**WORK TO COMPLETE:** Copy each line of the entries that includes the word "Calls".

(Saved data entries)
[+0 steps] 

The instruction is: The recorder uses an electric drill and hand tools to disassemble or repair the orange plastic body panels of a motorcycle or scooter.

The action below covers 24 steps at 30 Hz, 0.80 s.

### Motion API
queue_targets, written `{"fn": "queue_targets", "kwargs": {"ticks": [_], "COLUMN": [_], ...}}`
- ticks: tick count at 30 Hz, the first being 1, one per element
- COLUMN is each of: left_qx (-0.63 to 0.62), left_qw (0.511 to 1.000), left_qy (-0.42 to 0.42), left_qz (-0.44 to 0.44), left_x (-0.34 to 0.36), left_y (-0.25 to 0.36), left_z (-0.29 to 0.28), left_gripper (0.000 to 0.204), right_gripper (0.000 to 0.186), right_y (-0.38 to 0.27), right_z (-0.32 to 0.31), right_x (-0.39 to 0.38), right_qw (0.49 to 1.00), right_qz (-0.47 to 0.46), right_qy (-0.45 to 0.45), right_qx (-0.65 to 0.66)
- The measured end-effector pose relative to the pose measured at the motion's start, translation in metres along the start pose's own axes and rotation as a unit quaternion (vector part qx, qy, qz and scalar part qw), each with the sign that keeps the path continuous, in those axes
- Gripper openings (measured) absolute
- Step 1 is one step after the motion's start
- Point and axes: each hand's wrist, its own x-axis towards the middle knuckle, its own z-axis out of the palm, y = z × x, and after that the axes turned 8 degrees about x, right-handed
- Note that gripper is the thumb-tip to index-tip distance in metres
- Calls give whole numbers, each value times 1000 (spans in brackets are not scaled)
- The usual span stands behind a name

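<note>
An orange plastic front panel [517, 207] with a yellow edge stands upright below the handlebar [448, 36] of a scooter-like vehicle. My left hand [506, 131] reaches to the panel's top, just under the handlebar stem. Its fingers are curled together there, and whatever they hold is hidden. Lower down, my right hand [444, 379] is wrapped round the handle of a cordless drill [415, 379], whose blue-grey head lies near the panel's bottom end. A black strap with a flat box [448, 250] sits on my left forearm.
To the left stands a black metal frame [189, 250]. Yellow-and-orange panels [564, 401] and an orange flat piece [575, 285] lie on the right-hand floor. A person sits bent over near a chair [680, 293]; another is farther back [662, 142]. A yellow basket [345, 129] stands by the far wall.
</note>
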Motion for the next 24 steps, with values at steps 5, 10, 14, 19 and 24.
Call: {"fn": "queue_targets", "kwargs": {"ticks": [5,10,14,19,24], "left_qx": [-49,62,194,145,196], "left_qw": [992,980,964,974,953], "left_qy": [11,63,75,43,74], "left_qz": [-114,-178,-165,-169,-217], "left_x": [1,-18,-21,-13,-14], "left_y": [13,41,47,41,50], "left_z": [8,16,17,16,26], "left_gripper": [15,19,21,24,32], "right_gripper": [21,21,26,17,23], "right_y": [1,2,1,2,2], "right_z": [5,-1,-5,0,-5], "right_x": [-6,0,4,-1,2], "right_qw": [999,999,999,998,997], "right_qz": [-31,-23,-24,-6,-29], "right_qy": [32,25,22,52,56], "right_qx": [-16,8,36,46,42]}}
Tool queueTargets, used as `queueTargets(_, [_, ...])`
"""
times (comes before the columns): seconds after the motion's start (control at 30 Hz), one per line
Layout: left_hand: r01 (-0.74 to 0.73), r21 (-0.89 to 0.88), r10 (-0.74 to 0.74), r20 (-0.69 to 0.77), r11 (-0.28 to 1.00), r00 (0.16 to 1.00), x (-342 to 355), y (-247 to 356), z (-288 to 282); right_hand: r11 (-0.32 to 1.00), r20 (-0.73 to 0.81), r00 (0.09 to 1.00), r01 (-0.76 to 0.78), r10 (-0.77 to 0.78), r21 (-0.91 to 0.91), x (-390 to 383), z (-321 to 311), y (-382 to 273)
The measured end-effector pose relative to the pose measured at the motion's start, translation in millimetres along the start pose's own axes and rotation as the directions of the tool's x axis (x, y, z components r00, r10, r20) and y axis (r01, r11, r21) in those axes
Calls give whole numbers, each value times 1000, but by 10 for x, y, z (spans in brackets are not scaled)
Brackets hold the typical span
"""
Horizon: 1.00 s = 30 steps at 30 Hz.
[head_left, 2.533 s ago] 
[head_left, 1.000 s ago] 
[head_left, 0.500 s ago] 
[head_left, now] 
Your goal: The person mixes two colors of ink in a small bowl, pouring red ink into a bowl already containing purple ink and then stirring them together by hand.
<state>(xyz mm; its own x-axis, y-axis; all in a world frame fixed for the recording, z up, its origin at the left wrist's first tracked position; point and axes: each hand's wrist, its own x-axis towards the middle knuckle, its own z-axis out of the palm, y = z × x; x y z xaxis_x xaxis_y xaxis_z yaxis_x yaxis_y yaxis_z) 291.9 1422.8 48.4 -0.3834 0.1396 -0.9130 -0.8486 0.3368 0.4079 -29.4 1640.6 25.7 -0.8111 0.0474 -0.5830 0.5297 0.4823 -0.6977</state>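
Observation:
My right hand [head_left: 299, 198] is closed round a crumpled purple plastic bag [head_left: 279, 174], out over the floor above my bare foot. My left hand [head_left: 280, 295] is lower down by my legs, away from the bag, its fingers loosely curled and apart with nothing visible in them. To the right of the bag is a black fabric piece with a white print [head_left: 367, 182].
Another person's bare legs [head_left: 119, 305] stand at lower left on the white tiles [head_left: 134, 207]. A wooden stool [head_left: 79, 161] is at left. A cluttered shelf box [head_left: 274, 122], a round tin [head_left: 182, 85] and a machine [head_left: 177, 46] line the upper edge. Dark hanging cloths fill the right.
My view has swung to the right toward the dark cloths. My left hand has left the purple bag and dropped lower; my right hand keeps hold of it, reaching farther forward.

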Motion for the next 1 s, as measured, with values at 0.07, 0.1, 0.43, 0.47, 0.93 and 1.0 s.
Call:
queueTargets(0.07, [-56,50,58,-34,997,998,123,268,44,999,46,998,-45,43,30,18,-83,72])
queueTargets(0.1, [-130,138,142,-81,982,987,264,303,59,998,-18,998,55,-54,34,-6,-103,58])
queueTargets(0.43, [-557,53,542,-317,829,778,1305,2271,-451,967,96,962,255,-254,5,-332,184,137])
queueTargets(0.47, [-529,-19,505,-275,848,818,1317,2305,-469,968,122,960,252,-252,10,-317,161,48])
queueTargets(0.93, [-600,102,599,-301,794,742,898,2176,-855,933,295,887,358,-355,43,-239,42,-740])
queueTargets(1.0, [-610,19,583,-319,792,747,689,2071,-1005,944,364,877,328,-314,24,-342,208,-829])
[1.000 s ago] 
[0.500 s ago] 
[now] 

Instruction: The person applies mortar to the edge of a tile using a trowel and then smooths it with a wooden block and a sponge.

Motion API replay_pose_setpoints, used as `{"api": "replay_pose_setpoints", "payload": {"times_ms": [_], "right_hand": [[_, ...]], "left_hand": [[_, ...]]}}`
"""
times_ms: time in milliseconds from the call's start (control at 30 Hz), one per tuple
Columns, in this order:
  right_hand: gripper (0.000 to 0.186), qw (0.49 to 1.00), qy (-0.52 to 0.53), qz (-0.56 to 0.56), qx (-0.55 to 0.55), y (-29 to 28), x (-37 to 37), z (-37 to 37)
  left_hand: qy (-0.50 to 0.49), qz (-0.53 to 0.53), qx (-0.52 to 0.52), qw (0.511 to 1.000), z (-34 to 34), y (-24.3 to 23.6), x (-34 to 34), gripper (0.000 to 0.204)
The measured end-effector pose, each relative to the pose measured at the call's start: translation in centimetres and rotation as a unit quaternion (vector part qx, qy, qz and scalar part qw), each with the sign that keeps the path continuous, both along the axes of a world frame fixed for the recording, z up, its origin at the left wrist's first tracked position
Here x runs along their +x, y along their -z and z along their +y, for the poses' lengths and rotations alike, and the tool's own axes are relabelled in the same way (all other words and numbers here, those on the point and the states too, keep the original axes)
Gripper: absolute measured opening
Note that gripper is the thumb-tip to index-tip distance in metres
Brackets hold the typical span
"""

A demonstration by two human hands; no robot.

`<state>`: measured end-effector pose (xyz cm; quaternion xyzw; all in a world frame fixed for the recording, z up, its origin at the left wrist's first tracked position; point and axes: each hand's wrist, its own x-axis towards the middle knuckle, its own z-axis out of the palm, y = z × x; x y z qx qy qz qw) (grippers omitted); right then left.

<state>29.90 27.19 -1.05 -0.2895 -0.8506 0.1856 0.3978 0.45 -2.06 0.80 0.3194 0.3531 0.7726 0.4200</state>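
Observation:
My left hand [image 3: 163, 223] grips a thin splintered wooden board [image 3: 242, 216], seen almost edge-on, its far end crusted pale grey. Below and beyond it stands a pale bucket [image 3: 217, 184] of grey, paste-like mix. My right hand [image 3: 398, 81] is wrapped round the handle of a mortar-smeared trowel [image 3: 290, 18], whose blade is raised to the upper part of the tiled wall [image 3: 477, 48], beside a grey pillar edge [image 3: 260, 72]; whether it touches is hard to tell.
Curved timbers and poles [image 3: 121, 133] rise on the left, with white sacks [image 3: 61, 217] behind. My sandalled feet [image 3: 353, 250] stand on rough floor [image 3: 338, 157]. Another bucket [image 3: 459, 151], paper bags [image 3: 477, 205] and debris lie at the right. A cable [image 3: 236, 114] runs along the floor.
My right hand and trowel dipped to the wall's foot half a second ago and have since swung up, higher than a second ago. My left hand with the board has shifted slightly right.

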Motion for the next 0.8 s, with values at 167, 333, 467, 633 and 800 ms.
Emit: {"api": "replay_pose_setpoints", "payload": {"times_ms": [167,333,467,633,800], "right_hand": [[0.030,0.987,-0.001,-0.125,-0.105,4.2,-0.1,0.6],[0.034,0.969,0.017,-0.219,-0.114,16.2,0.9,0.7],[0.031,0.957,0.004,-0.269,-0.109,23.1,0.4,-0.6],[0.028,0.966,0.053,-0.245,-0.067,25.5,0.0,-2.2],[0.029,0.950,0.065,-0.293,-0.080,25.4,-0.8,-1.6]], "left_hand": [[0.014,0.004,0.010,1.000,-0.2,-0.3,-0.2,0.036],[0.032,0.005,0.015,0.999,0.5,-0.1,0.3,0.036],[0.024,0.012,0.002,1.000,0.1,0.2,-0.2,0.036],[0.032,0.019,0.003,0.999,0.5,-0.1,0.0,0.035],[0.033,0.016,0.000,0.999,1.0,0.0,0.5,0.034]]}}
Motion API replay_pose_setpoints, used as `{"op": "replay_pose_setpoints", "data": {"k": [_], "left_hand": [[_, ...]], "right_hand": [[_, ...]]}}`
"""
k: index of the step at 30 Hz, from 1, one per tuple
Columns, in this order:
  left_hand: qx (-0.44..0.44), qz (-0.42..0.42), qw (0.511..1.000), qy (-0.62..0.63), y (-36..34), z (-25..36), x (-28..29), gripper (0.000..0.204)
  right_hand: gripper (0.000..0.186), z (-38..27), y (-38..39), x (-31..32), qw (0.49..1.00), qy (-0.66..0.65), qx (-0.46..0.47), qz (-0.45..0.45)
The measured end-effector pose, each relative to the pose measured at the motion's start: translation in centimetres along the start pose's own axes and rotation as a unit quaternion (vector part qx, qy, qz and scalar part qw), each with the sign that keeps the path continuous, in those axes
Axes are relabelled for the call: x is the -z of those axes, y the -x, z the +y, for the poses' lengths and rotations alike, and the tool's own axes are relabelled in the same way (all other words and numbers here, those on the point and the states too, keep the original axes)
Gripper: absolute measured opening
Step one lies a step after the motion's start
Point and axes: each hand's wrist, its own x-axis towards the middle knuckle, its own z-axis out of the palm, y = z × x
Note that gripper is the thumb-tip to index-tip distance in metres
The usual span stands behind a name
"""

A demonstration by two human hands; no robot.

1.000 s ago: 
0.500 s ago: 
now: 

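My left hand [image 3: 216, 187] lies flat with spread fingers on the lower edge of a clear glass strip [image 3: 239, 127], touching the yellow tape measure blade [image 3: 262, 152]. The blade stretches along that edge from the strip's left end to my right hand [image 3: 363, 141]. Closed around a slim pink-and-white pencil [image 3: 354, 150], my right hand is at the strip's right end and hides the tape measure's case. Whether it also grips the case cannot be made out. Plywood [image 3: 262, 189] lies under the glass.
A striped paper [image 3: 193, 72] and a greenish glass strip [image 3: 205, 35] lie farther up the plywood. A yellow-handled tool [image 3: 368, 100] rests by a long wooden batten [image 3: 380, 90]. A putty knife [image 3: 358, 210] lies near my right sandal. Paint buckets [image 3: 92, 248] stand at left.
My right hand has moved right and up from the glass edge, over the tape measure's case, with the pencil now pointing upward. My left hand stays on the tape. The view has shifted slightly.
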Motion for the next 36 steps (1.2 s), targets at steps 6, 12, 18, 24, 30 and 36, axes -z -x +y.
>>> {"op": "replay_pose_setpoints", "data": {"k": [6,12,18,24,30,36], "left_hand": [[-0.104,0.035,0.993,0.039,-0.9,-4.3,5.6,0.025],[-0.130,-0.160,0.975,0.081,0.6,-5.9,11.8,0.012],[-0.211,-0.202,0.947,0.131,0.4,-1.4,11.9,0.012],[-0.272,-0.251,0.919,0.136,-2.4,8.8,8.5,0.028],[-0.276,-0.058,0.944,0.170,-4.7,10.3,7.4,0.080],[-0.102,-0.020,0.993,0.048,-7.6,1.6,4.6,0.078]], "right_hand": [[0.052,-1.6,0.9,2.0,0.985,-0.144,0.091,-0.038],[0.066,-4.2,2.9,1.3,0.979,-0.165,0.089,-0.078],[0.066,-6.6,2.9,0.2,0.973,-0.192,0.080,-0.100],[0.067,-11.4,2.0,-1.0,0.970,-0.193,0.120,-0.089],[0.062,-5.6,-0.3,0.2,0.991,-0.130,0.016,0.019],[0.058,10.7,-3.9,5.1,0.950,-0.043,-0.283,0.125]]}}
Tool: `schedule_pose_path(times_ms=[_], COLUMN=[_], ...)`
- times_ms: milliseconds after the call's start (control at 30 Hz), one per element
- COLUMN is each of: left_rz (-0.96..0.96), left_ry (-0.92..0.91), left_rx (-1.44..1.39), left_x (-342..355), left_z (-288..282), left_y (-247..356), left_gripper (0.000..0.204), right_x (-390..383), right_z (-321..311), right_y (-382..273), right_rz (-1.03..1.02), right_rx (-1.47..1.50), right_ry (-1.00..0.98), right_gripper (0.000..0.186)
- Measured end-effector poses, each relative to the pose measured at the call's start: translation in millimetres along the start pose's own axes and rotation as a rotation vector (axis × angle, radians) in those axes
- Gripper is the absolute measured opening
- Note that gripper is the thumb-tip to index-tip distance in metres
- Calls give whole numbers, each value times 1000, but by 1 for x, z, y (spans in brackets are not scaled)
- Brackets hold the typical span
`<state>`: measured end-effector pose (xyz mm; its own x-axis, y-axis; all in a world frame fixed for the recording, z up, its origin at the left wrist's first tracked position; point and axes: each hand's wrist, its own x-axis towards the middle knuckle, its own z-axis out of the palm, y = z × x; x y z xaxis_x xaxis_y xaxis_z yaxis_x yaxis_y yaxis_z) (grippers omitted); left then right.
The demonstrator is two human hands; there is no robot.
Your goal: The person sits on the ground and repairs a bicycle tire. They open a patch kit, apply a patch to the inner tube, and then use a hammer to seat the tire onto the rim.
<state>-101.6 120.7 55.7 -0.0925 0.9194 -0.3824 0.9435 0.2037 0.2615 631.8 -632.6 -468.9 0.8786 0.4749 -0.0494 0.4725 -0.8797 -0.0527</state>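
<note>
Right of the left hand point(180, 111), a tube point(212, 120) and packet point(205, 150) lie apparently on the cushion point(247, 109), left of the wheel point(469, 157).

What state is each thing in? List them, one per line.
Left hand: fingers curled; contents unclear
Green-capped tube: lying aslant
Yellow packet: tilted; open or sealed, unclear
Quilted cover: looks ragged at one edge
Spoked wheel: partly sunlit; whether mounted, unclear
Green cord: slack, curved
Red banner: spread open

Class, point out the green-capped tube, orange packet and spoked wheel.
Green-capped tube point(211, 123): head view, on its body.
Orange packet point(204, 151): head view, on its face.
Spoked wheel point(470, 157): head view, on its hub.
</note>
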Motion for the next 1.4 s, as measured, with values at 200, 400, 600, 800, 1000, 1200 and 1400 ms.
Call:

**FINAL ANSWER:**
- Calls give whole numbers, each value times 1000 (spans in brackets are not scaled)
Calls give whole numbers, each value times 1000, but by 10 for x, y, z (spans in brackets are not scaled)
- Calls give whole numbers, each value times 1000, but by 1 for x, z, y (spans in brackets are not scaled)

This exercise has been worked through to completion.